L’episodio è avvenuto a ridosso della Blue Line, dove un drone ha lanciato una granata a meno di trenta metri dai caschi blu. La denuncia della missione in Libano
Un nuovo attacco da parte dell’esercito israeliano ha preso di mira la missione di pace delle Nazioni unite in Libano (Unifil). Secondo quanto riporta l’Onu una granata è stata lanciata contro i caschi blu a meno di trenta metri di distanza. I fatti sono avvenuti a ridosso della Blue line, la linea di confine tra Libano e Israele e nessun soldato è stato ferito.

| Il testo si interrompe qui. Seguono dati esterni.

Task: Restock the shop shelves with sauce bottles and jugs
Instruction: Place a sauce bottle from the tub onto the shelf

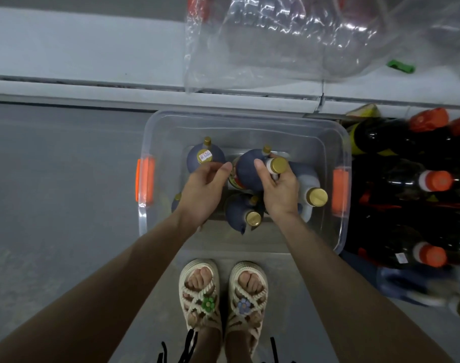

«Ieri, i peacekeeper impegnati in un pattugliamento programmato nei pressi di Adeisse sono stati avvertiti dalla popolazione locale di un possibile pericolo all'interno di un'abitazione e hanno scoperto un ordigno esplosivo collegato a una corda detonante – ha fatto sapere la stessa Unifil in un comunicato – le forze di pace hanno creato un cordone di sicurezza e si sono preparate a controllare un'altra abitazione. Poco dopo, un drone che si trovava in volo sulle loro teste ha sganciato una granata a circa 30 metri dalle forze di pace».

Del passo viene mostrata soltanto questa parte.